This is not an appropriate time to talk about containers, but I am weary of endings and ready to write about something ongoing. Some containers are just that.
Some of my plants, such as mandevilla and a large begonia, have lived in the same pot for several years, outside in the summer and on the enclosed porch in winter, and they are not yet showing signs of needing change.
Tell-tale signs a plant is ready for repotting are growth slowing to a stop, yellow leaves and roots appearing through the drainage holes, and the ubiquitous cactus. As I have written before, my 7-foot-tall cactus was my grandson's fifth grade science fair project, and he is almost 25 now, so do the math there.
When trying to remove a mature plant from a pot that has become too small, a few reminders about pot size and shape come to mind.
Don't ever choose a pot that is globe shaped, with a rim smaller than the middle of the pot. It will be impossible to remove the plant without some serious surgery or the destruction of the container.
Consider materials. Wooden planters are attractive, and can be lined with plastic if necessary. Terracotta is always good because it keeps roots cool with constant evaporation.
Thick plastic is practical; thin plastic can be made more effective with a layer of several sheets of newspaper between the soil and the sides and bottom of the pot.
There may come a time when a plant has been happily residing in a large pot but obviously has outgrown its home.
If the pot is the largest size you can lift or wiggle through the door, other steps can be taken.
Root pruning is one way to go and will rejuvenate the plant, even though the method seems drastic. Remove the plant from the pot and snip away thick roots that are circling the rootball. Then, tease out an inch or two of the potting soil from the top and sides and saw through the whole rootball, cutting off about one fourth. Add some new potting soil, put the plant back into the pot and prune some of the top growth to provide a temporary need for less water while the roots recover from their ordeal.

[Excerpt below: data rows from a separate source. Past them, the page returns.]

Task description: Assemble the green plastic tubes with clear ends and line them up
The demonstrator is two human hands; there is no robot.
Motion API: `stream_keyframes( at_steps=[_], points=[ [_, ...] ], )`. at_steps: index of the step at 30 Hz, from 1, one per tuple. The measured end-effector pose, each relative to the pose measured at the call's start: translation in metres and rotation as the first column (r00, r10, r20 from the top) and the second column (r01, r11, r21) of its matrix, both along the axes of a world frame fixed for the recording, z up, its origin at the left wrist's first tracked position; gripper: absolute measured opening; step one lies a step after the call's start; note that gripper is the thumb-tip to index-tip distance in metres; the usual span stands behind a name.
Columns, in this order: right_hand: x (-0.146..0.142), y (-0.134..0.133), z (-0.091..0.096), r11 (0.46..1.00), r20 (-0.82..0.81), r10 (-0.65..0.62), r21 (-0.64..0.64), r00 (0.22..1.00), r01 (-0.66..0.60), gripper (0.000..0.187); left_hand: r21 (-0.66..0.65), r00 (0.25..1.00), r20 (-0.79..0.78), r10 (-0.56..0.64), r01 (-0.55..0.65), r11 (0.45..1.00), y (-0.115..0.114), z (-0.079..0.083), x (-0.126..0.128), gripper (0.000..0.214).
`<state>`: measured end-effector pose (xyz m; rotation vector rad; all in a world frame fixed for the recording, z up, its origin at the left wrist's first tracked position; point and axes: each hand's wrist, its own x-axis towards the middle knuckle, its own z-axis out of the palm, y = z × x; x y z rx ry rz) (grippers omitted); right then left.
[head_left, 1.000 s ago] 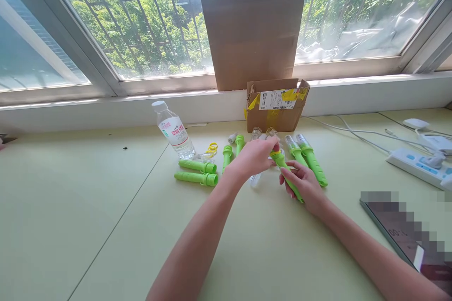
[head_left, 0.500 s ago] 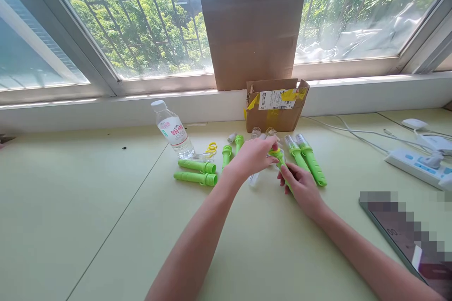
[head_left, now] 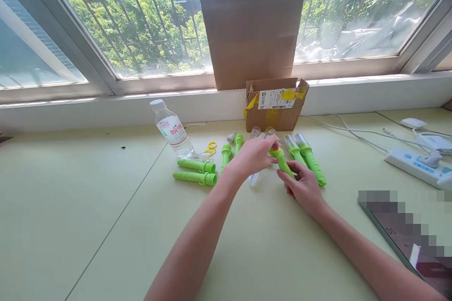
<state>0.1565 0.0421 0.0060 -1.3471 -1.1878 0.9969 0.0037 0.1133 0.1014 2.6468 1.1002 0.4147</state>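
A green plastic handle (head_left: 284, 165) with a yellow ring (head_left: 275, 152) round its upper end slants between my two hands. My right hand (head_left: 302, 182) is closed on its lower part, thumb along the near side. At the top, my left hand (head_left: 254, 153) pinches the ring end between thumb and fingers. Just right of them lie two green handles with clear ribbed covers (head_left: 310, 162). Behind and under my left hand are clear plastic covers (head_left: 253, 178), partly hidden. More green handles (head_left: 197, 178) with open threaded ends lie to the left.
Loose yellow rings (head_left: 211, 147) lie near a water bottle (head_left: 172, 129). A small white part (head_left: 231, 137) rests behind the handles. An open cardboard box (head_left: 275, 110) stands at the back. On the right are a power strip (head_left: 416, 164), cables and a phone (head_left: 384, 230).
My right hand has shifted slightly down along the green handle, showing more of it, and its grip has changed. My left hand stays at the ring end.
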Motion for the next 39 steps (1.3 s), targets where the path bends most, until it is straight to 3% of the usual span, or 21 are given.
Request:
stream_keyframes(
  at_steps=[9, 20, 24, 27, 31, 34, 39],
  points=[
    [0.0012, 0.001, -0.0023, 1.0, 0.015, 0.009, 0.015, 1.0, -0.009, 0.033, 0.04, 1.0, -0.006, -0.01, 0.011, 0.999, 0.0007, -0.0027, -0.0001, 0.017],
    [0.0025, 0.0008, 0.0001, 0.989, 0.056, 0.145, 0.029, 0.988, -0.147, 0.038, -0.015, 1.0, -0.027, -0.002, 0.001, 1.0, 0.0018, -0.0013, -0.0029, 0.021],
    [0.0033, -0.0002, 0.0032, 0.992, 0.018, 0.12, -0.036, 0.993, -0.119, 0.035, -0.031, 1.0, -0.006, -0.02, 0.02, 0.999, 0.0021, -0.002, -0.0023, 0.017],
    [0.0039, -0.0004, 0.0033, 0.994, -0.029, 0.083, -0.074, 0.996, -0.084, 0.045, -0.037, 1.0, 0.02, -0.02, 0.021, 0.999, 0.0017, -0.0016, -0.0014, 0.015],
    [0.0038, 0.0007, 0.0019, 0.998, -0.074, 0.036, -0.047, 0.997, -0.04, 0.041, -0.05, 0.999, 0.037, -0.019, 0.021, 0.999, 0.0006, -0.0003, -0.0011, 0.02],
    [0.0037, 0.0008, 0.0034, 0.996, -0.074, 0.09, -0.003, 0.993, -0.09, 0.034, -0.059, 0.999, 0.034, -0.037, 0.039, 0.998, 0.0009, 0.0005, -0.0027, 0.026],
    [0.0044, 0.0014, 0.004, 0.979, -0.07, 0.202, 0.003, 0.977, -0.202, 0.035, -0.081, 0.998, 0.048, -0.032, 0.035, 0.996, 0.0052, -0.001, -0.007, 0.016]
  ],
)
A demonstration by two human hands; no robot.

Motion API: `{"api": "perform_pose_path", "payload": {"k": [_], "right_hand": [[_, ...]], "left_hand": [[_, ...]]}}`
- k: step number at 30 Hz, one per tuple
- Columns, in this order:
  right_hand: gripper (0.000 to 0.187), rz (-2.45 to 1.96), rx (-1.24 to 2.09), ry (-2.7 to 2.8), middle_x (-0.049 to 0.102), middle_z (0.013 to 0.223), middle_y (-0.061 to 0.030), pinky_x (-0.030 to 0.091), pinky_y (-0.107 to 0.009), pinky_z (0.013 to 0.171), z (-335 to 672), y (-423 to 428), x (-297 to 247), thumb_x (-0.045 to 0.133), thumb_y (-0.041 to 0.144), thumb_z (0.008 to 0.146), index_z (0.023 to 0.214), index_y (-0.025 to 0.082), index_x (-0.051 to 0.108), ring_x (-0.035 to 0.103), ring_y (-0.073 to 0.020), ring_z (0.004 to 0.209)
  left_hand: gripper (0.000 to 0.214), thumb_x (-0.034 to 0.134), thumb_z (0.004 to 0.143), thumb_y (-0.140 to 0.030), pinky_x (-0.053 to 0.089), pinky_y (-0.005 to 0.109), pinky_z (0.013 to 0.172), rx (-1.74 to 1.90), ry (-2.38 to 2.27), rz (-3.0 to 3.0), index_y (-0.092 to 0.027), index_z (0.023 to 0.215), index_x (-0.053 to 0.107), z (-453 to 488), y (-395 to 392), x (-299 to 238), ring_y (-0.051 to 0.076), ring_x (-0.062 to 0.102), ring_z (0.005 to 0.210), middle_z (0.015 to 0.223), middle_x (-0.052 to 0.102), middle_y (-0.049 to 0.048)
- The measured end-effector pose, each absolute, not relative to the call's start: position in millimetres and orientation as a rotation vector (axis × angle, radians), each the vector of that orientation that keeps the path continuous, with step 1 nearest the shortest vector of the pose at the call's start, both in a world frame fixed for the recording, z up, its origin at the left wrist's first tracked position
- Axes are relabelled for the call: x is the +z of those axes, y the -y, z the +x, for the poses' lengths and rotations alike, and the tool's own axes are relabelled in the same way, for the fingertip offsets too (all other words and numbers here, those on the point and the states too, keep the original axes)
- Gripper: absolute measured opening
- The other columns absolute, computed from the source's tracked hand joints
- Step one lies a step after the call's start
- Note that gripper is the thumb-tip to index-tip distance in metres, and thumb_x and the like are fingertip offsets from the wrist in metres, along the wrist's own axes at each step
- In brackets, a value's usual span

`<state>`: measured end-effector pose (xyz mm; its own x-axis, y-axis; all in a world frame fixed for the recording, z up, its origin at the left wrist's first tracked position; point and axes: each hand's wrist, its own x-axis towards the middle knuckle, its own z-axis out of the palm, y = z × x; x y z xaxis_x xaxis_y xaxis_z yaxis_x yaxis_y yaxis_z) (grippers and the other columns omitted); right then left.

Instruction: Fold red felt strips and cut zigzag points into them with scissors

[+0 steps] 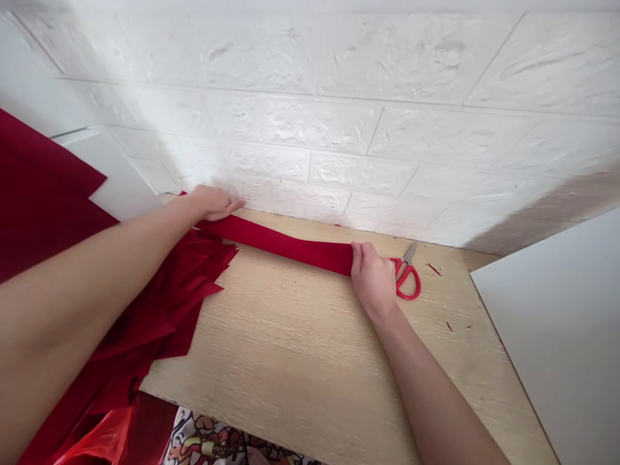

If you are not ready to go quite this far, do at least scrape out as much of the old potting soil as you can reach and add a fresh supply.
This top dressing should be undertaken every other year with an organic multipurpose growing medium.
When simply moving a plant into a larger pot, try and find one that is about one-third larger leaving room for new soil, but not so much that it will become soggy and turn sour before the new roots grow in.
Be sure the plant is at the same depth in the new container.
So there you are, a look forward to spring. That is the wonderful thing about being a gardener. No matter how cold and dreary things are at a particular time, there's always next year.